Tremendous photography.
Number 18 is quite something.


----------



## D-EJ915 (May 21, 2007)

Wow


----------



## Clydefrog (May 21, 2007)




----------



## Popsyche (May 22, 2007)

Having perfect kids is a lot more rare than you'd think. This is just part of a mother's love. Your kids are EVERYTHING to you. Mine both have their issues, and you deal with them, no matter how horrible it seems to the outside world. No doubt that mother still lived for that child's smile and happiness, and lived to make that child know that her love was unconditional. 

The final picture shows the dual feelings of missing your child, as no child should die before it's parent, and the understanding that this being is finally out of the pain and misery that was everyday life. 

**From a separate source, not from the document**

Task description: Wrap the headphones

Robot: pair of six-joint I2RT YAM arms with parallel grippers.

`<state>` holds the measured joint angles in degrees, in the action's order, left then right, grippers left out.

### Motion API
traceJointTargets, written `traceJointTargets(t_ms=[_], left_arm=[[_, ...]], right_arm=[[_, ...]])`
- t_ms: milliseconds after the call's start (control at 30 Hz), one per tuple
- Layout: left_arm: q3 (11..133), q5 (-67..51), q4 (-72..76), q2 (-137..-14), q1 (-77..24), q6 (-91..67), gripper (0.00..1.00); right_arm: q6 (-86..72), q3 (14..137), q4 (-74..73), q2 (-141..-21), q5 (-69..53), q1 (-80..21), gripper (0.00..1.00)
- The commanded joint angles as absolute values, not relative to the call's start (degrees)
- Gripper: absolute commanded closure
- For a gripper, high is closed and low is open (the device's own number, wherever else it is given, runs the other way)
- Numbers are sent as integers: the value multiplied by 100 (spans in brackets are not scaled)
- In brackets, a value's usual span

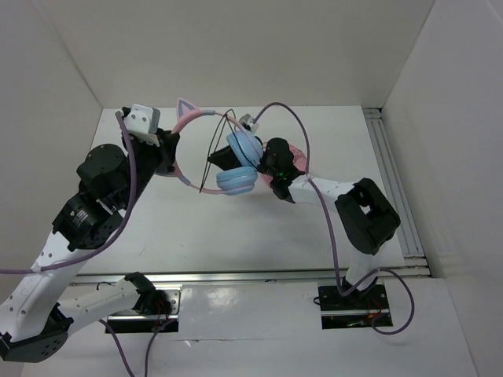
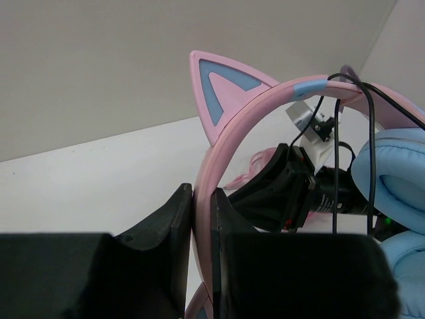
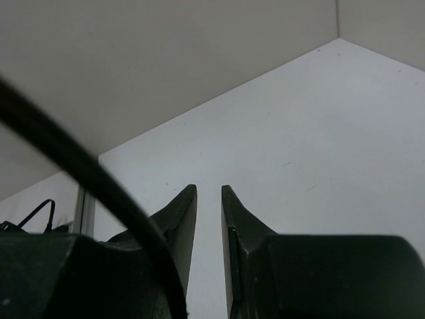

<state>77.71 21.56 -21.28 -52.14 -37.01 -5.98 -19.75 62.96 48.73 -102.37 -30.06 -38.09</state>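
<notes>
The left pincer (image 2: pixel 202 206) is clamped on the pink band of the headphones (image 1: pixel 237 179). It holds them up off the worktop (image 1: pixel 314 228), cat ear just above its fingers and blue cups hanging beyond. The thin black cable (image 2: pixel 337 133) drapes over the band past the cups, where the right pincer (image 3: pixel 209 199) sits, jaws a narrow slit apart with nothing seen between. To wrap neatly, the left should probably steady the band while the right catches the loose cable and winds it taut.

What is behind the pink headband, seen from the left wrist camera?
Through the headband arch shows the right arm's black wrist with its white camera. Something pink lies beyond, mostly covered by that arm.
</notes>
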Motion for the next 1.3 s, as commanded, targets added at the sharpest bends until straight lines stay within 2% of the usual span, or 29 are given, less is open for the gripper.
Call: traceJointTargets(t_ms=[0, 200, 333, 633, 733, 1267], left_arm=[[8147, 2548, -1406, -5133, -3727, -694, 100], [8200, 2681, -1293, -5133, -3727, -694, 100], [8252, 2786, -1292, -5133, -3727, -694, 100], [8455, 2953, -1477, -5194, -3727, -694, 100], [8517, 3067, -1477, -5247, -3727, -694, 100], [8631, 3339, -1529, -5247, -3727, -633, 100]], right_arm=[[-2101, 6486, 5292, -10449, -3085, -3876, 71], [-2101, 6486, 5344, -10679, -3085, -3929, 71], [-1969, 6434, 5195, -10793, -3138, -3929, 60], [-1451, 6328, 4659, -10898, -3322, -4042, 54], [-1178, 6381, 4272, -10951, -3243, -4113, 54], [-1125, 6267, 4201, -11171, -3182, -4113, 52]])
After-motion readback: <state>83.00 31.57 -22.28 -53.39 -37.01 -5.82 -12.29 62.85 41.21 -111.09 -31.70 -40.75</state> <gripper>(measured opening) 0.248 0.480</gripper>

In life, we all have to play the cards we're dealt.


----------



## Durero (May 22, 2007)

Wow

Very moving indeed - very brave mom and son.


----------



## Vince (May 22, 2007)

noodles said:


> I just discovered that you can turn on the captions. That just made it ten times worse.



yeah. it did.


----------



## metalfiend666 (May 22, 2007)

It things like this that really bring home how unfair life is. There are countless people out there who are truly evil and continue living quite happily, yet that poor boy had to suffer all of that before having his life cut short before it had really begun. That's something no parent should have to go through.


----------



## Donnie (May 22, 2007)

Man... that was hard to get through.


----------



## Battle-axe (May 22, 2007)

It's sad how unfair life is...  Very moving indeed.


----------



## noodles (May 22, 2007)

metalfiend666 said:


> It things like this that really bring home how unfair life is. There are countless people out there who are truly evil and continue living quite happily, yet that poor boy had to suffer all of that before having his life cut short before it had really begun. That's something no parent should have to go through.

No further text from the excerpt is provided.